With the later season comes a gathering of the largest waterfowl, the swans.
There are two types of swans that nest in Alaska, Trumpeter and Tundra swans.
The Trumpeter are the largest of waterfowl birds, the males averaging 28 pound and the females averaging 22 pounds.
Eggs of a trumpeter swan can be 5 inches in length.
They were so overhunted that by 1932 there were only 68 trumpeter know in the wild (although Alaska was not yet known).
Trumpeters were identified in 1850, but it was not until 1954 that trumpeters were discovered in Alaska.
These are the western Trumpeters, some 80% of which nest in Alaska and winter on the west coast from Cordova Alaska to a large concentration on Vancouver Island.
The eastern trumpeters nest in the Canadian Arctic and winter on the east coast, mostly in North Carolina.
The above info from Alaska Department of Fish and Game (ADF&G)
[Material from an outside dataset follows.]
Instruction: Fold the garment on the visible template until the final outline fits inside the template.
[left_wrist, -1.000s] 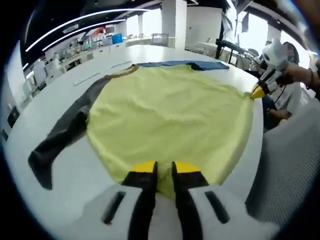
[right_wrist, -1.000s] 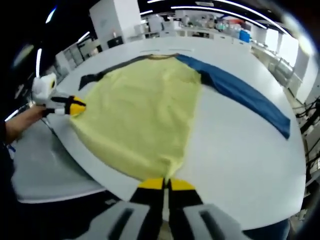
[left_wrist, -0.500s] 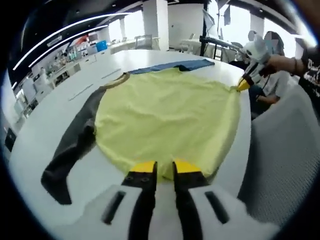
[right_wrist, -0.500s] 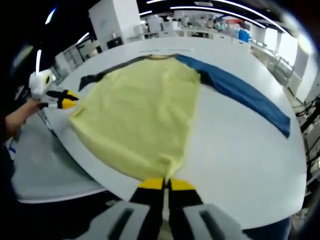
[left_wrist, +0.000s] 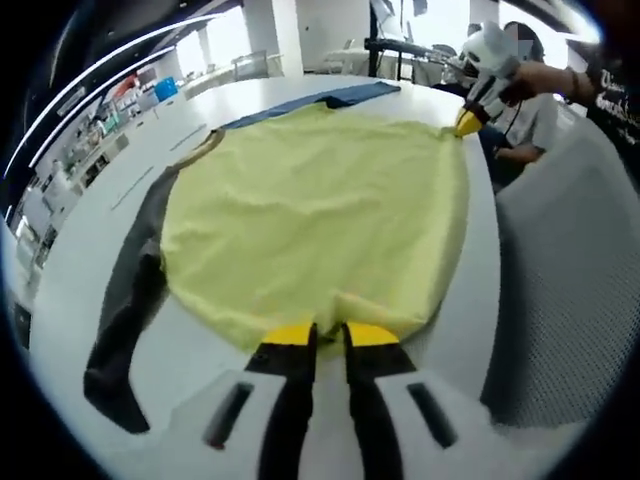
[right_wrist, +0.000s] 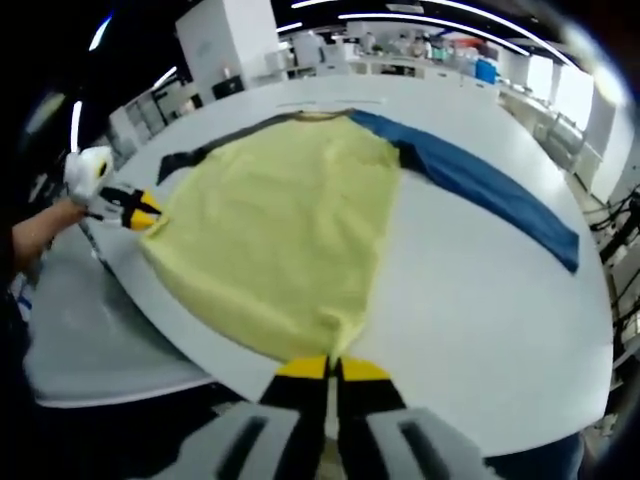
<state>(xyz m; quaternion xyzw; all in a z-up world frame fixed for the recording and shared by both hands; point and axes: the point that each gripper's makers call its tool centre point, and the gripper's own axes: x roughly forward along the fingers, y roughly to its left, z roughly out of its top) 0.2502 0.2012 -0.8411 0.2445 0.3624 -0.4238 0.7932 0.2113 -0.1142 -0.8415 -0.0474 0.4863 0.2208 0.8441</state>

According to a U.S. Fish and Wildlife Service report, Trumpeter Swan Population Status. 2000, there were about 17,500 west coast trumpeters counted in the study, mostly Alaska swans, which was a 500% increase over similar counts in 1968.
These are a few of my first pictures of the trumpeters, along with a few Tundra swans and Mallard Ducks.
I took these from the shoulder of the Seward Highway, just a few minutes away from my house.
The light was marginal, with grey skies and snow squalls. Hopefully I can find some better light before they leave!
Some of the pictures show the necks are colored with a rusty tint, this is due to the swans feeding in naturally iron rich marsh water (ADF&G).
Trumpeter Swan (Cygnus buccinator)
Trumpeters going back to the huddle. The smaller grey ones are immature Trumpeters.
A pair feeding, along with a Mallard Duck.